### Exercise details
Output the following data exactly.

Exercise input Start Marker

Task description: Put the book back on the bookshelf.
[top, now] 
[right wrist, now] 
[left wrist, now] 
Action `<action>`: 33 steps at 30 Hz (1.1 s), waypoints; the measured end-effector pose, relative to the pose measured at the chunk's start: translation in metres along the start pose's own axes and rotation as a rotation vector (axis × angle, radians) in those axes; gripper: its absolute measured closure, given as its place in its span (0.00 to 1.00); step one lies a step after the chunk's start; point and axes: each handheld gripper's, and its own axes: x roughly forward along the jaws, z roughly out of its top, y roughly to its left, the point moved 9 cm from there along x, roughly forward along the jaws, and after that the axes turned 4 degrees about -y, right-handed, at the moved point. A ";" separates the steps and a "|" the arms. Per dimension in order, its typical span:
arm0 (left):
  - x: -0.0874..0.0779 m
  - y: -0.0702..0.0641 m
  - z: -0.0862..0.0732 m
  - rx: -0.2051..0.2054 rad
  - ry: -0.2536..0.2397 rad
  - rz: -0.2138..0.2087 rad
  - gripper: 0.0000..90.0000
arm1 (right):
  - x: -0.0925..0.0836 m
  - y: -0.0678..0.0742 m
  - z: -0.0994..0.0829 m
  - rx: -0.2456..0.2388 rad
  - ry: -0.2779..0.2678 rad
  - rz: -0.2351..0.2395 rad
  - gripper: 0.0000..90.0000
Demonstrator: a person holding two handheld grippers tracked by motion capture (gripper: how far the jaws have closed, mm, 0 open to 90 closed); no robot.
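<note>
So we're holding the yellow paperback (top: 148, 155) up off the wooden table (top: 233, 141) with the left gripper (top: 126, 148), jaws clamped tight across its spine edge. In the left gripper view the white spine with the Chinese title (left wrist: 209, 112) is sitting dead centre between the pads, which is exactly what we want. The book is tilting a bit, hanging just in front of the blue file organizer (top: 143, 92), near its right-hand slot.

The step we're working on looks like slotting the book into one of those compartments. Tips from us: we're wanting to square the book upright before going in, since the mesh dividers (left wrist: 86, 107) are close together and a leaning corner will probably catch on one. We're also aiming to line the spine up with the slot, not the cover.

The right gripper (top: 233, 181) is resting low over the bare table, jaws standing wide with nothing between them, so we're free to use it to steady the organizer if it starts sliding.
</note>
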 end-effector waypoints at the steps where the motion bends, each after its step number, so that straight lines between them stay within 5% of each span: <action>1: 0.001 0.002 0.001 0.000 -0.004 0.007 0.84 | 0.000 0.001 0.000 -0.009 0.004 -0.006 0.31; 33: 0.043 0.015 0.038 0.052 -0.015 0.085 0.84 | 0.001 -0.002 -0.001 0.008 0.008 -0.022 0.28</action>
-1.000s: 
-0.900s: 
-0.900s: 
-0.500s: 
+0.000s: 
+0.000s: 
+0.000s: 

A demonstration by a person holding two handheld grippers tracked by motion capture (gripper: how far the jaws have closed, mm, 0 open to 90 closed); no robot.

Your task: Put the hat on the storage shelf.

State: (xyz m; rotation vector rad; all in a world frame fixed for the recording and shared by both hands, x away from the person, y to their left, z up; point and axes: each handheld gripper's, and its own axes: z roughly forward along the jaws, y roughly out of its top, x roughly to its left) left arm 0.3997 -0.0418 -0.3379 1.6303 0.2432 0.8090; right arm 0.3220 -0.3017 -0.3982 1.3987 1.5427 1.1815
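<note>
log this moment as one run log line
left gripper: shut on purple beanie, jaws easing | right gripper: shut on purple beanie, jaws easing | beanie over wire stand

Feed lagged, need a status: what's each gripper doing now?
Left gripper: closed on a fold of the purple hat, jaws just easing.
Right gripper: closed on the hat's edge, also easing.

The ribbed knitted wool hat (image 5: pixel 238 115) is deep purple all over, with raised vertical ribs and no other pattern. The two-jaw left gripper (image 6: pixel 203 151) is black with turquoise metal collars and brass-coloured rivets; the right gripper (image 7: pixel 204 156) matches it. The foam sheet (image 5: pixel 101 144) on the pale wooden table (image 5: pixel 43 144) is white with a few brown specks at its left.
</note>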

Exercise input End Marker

### Your response
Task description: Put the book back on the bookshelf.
[top, now] 
[right wrist, now] 
[left wrist, now] 
Action `<action>`: 33 steps at 30 Hz (1.1 s), waypoints; the measured end-effector pose, relative to the pose measured at the chunk's start: translation in metres along the start pose's own axes and rotation as a rotation vector (axis × angle, radians) in those axes; gripper: its absolute measured closure, given as its place in its span (0.00 to 1.00); step one lies a step after the chunk's start; point and axes: each handheld gripper's, and its own axes: x roughly forward along the jaws, z roughly out of its top, y roughly to its left, the point moved 9 cm from there along x, roughly forward along the jaws, and after that the axes turned 4 degrees about -y, right-handed, at the moved point. A ";" separates the steps and a "|" the arms. Per dimension in order, its typical span:
arm0 (left):
  - x: -0.0874..0.0779 m
  - y: -0.0702..0.0641 m
  - z: -0.0862..0.0732 m
  - rx: -0.2051..0.2054 rad
  - ry: -0.2536..0.2397 rad
  - rz: -0.2138..0.2087 rad
  - gripper: 0.0000..90.0000
arm1 (right):
  - x: -0.0925..0.0836 m
  - y: -0.0678..0.0742 m
  - z: -0.0994..0.0829 m
  - rx: -0.2456..0.2388 rad
  - ry: -0.2779..0.2678 rad
  - rz: -0.2351..0.2395 rad
  - gripper: 0.0000..90.0000
Demonstrator: a person holding two handheld grippers tracked by motion capture (gripper: how far the jaws have closed, mm, 0 open to 90 closed); no robot.
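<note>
So we're holding the yellow paperback (top: 148, 155) up off the wooden table (top: 233, 141) with the left gripper (top: 126, 148), jaws clamped tight across its spine edge. In the left gripper view the white spine with the Chinese title (left wrist: 209, 112) is sitting dead centre between the pads, which is exactly what we want. The book is tilting a bit, hanging just in front of the blue file organizer (top: 143, 92), near its right-hand slot.

The step we're working on looks like slotting the book into one of those compartments. Tips from us: we're wanting to square the book upright before going in, since the mesh dividers (left wrist: 86, 107) are close together and a leaning corner will probably catch on one. We're also aiming to line the spine up with the slot, not the cover.

The right gripper (top: 233, 181) is resting low over the bare table, jaws standing wide with nothing between them, so we're free to use it to steady the organizer if it starts sliding.
</note>
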 end-effector waypoints at the steps where the motion bends, each after its step number, so that straight lines between them stay within 5% of each span: <action>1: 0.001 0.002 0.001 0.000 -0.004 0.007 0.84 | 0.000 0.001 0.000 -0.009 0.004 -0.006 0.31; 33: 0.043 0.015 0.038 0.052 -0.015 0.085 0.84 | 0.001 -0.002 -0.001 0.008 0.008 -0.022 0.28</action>
-1.000s: 
-0.900s: 
-0.900s: 
-0.500s: 
+0.000s: 
+0.000s: 
+0.000s: 

A demonstration by a person holding two handheld grippers tracked by motion capture (gripper: how far the jaws have closed, mm, 0 open to 90 closed); no robot.

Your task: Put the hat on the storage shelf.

State: (xyz m; rotation vector rad; all in a world frame fixed for the recording and shared by both hands, x away from the person, y to their left, z up; point and axes: each handheld gripper's, and its own axes: z roughly forward along the jaws, y roughly out of its top, x roughly to its left) left arm 0.3997 -0.0418 -0.3379 1.6303 0.2432 0.8090; right arm 0.3220 -0.3017 -0.3982 1.3987 1.5427 1.1815
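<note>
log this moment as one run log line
left gripper: shut on purple beanie, jaws easing | right gripper: shut on purple beanie, jaws easing | beanie over wire stand

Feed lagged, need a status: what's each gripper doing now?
Left gripper: closed on a fold of the purple hat, jaws just easing.
Right gripper: closed on the hat's edge, also easing.

The ribbed knitted wool hat (image 5: pixel 238 115) is deep purple all over, with raised vertical ribs and no other pattern. The two-jaw left gripper (image 6: pixel 203 151) is black with turquoise metal collars and brass-coloured rivets; the right gripper (image 7: pixel 204 156) matches it. The foam sheet (image 5: pixel 101 144) on the pale wooden table (image 5: pixel 43 144) is white with a few brown specks at its left.
</note>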

The output requires no further additions.